## Work instruction
Return exactly the lines from the one containing "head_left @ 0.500" through the end of the material below, and leave the images out.

━━━━

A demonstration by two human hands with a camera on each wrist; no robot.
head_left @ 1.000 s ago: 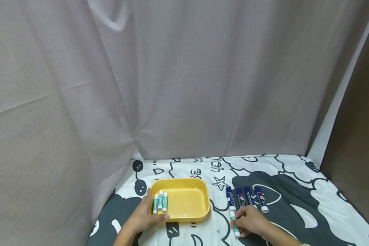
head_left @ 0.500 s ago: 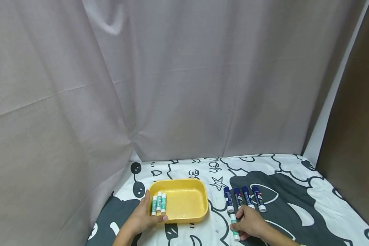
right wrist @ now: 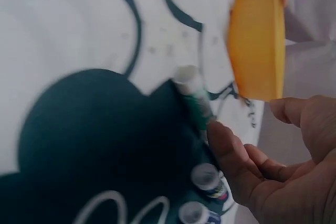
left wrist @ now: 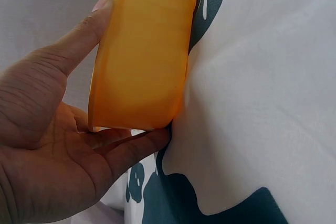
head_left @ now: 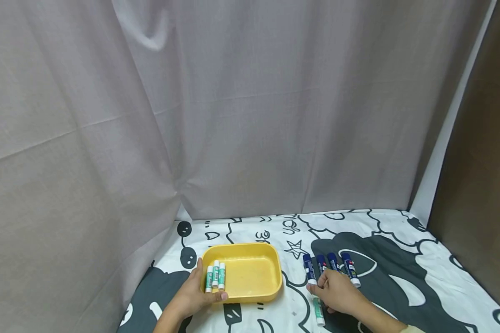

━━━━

## Solution for this task
head_left @ 0.500 s ago: 
right wrist @ now: 
left wrist @ now: 
head_left @ now: 

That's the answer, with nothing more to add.